Your copy begins at the line with "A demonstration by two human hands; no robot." and runs through the end of the data below. Set down only those lines exactly, without pictures.

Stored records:
-.-.-
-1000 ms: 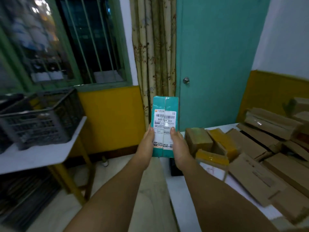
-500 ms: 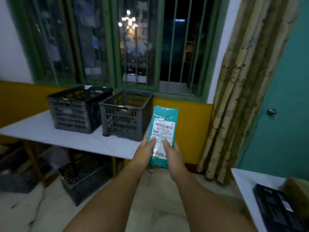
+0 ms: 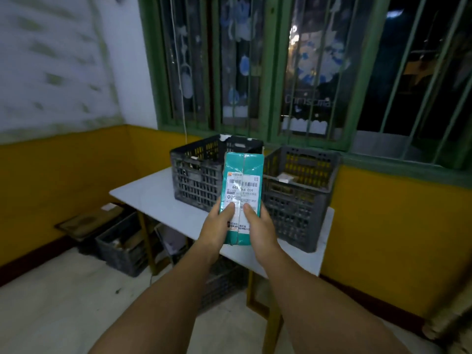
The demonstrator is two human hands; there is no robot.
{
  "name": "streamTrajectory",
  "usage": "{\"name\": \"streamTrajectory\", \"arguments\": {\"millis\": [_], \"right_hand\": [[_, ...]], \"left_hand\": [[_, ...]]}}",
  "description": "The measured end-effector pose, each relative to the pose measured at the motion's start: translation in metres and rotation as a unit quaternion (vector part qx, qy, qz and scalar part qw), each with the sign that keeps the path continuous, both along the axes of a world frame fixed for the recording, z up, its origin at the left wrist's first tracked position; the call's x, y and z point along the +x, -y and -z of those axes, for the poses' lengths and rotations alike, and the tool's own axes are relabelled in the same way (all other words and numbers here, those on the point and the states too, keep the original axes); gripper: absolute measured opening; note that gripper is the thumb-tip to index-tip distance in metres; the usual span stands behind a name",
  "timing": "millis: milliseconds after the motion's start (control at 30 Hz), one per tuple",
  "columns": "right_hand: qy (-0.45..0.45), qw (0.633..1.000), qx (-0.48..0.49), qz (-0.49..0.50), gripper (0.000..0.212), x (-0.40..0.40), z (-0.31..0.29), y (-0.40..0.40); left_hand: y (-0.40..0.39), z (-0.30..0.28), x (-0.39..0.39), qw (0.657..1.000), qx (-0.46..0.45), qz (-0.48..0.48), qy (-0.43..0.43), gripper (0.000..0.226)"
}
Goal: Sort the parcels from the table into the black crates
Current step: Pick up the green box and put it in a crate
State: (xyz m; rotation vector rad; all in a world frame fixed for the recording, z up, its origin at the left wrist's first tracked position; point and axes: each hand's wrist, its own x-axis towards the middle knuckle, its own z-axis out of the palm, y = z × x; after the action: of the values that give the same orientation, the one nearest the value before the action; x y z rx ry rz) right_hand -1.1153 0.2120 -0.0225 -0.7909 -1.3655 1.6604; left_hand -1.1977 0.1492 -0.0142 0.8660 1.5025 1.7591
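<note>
Two hands hold one teal parcel (image 3: pixel 242 198) upright in front of the viewer, label side facing the camera. Left hand (image 3: pixel 217 226) grips its lower left edge, thumb pressed across the white shipping label (image 3: pixel 242 192); right hand (image 3: pixel 260 226) grips the lower right edge, thumb likewise on the label. Parcel is in the air, in front of and between two black crates on a white table (image 3: pixel 158 200). Left crate (image 3: pixel 199 172) and right crate (image 3: pixel 298 200) stand side by side, close together, beneath a green-framed barred window (image 3: pixel 268 72). Right crate holds some small items, too dim to identify. Another dark crate (image 3: pixel 120 246) sits on the floor under the table's left end.
</note>
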Motion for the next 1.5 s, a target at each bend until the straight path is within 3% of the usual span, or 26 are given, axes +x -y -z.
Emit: {"name": "streamTrajectory", "arguments": {"millis": [333, 500, 667, 800, 900, 1033, 1167, 1500], "right_hand": [[-0.033, 0.995, 0.053, -0.075, 0.021, -0.156, -0.082, -0.171], [-0.036, 0.996, 0.050, -0.066, 0.029, -0.216, -0.086, -0.227], [-0.025, 0.997, 0.053, -0.043, 0.022, -0.283, -0.087, -0.293], [-0.004, 0.998, 0.058, 0.011, 0.033, -0.353, -0.079, -0.357], [0.041, 0.996, 0.062, 0.047, 0.035, -0.400, -0.074, -0.401], [0.130, 0.989, -0.007, 0.071, 0.034, -0.478, -0.058, -0.456], [0.204, 0.970, -0.097, 0.085, 0.060, -0.537, -0.014, -0.504], [0.220, 0.939, -0.249, 0.087, 0.040, -0.618, 0.096, -0.581]], "left_hand": [[-0.157, -0.077, -0.151, 0.996, 0.046, -0.067, -0.048, 0.030], [-0.214, -0.085, -0.211, 0.995, 0.060, -0.062, -0.054, 0.029], [-0.281, -0.086, -0.278, 0.997, 0.053, -0.048, -0.037, 0.030], [-0.354, -0.080, -0.356, 0.999, 0.025, -0.003, -0.038, 0.031], [-0.404, -0.074, -0.410, 0.999, -0.010, 0.040, -0.033, 0.030], [-0.467, -0.060, -0.494, 0.992, -0.092, 0.081, -0.015, 0.028], [-0.514, -0.033, -0.548, 0.974, -0.202, 0.101, 0.016, 0.027], [-0.623, 0.078, -0.620, 0.907, -0.386, 0.078, -0.150, 0.042]]}}
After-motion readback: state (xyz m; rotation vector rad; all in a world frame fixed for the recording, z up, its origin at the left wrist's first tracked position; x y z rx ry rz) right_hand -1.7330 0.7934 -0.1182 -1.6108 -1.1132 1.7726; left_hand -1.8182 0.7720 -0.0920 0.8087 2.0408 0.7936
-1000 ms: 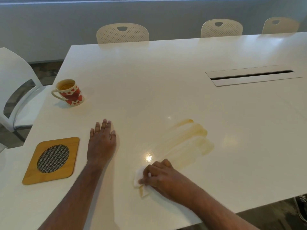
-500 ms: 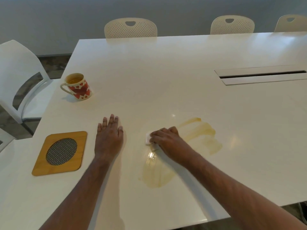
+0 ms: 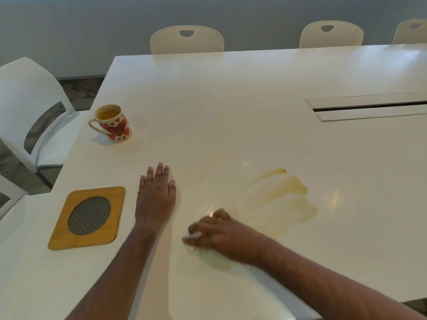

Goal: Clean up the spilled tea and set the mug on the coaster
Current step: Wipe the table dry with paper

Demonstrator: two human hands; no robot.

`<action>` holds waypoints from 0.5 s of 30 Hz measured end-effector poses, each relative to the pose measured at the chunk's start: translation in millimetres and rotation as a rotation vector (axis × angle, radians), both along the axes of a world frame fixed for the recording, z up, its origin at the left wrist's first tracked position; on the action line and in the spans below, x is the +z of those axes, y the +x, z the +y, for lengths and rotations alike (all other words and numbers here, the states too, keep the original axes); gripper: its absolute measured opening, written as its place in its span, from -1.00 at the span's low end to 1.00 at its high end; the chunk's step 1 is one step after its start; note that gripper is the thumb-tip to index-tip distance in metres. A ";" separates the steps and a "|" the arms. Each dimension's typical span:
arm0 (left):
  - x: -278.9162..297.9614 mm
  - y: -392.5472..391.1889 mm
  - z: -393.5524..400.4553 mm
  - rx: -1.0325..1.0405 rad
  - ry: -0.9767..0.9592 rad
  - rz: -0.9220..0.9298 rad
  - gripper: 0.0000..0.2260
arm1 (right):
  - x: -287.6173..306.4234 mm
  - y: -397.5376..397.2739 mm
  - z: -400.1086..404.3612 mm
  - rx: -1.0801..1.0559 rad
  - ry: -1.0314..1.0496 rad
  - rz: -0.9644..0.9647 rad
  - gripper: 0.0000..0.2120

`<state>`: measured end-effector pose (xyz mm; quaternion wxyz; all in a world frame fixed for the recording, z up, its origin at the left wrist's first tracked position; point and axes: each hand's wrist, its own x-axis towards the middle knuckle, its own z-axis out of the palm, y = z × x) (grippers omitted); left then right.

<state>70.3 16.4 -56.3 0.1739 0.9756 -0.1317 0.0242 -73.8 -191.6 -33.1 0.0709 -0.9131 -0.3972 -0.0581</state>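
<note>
white table [image 3: 254, 112] holds a tea smear [image 3: 284, 195]. right hand [image 3: 221, 234] curls around a tissue [image 3: 196, 241] beside it; left hand [image 3: 156, 195] lies flat, fingers spread. mug [image 3: 113, 123] stands beyond the coaster [image 3: 87, 218], apart.

I can read no text, no label, no brand and no number anywhere in my view. The mug [image 3: 113, 123] carries only a pattern of red hearts, without any words. The coaster [image 3: 87, 218] shows only plain wood and a dark woven oval, with no mark on it. The white worktop [image 3: 231, 112] and the chairs [image 3: 187, 40] behind it have no sign or writing that I can see.
</note>
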 end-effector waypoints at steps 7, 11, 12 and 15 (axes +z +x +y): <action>-1.7 0.6 0.1 0.001 -0.006 0.004 -0.49 | -2.5 98.6 -55.4 -0.491 0.150 -0.043 -0.68; -2.5 -0.4 1.6 0.001 -0.008 0.000 -0.49 | 1.2 105.6 -53.7 -0.518 0.170 -0.004 -0.65; -2.6 0.1 2.3 -0.001 -0.008 -0.001 -0.49 | 2.7 98.9 -45.8 -0.480 0.185 0.014 -0.66; -4.6 1.9 3.4 -0.007 -0.005 0.005 -0.49 | 4.4 64.8 -19.0 -0.297 0.196 0.080 -0.70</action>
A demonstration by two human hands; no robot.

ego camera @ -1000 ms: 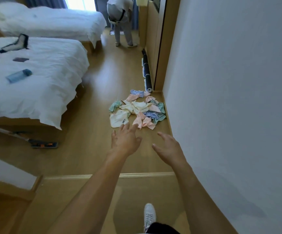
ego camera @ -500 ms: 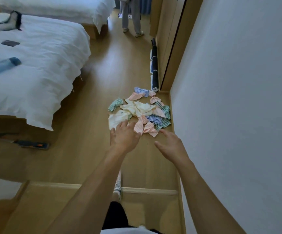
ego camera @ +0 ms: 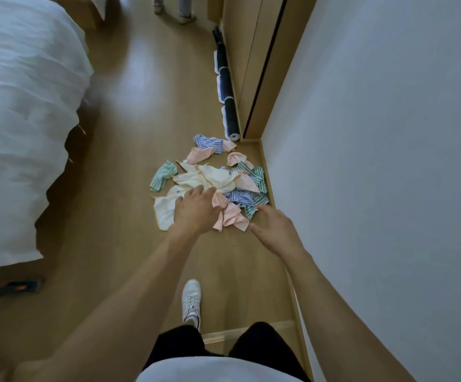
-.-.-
Written response:
A demonstration by two human hands; no robot.

ego camera @ -1000 ms: 
ego camera @ -500 ms: 
ego camera @ +0 ms: 

No more work is needed on this answer.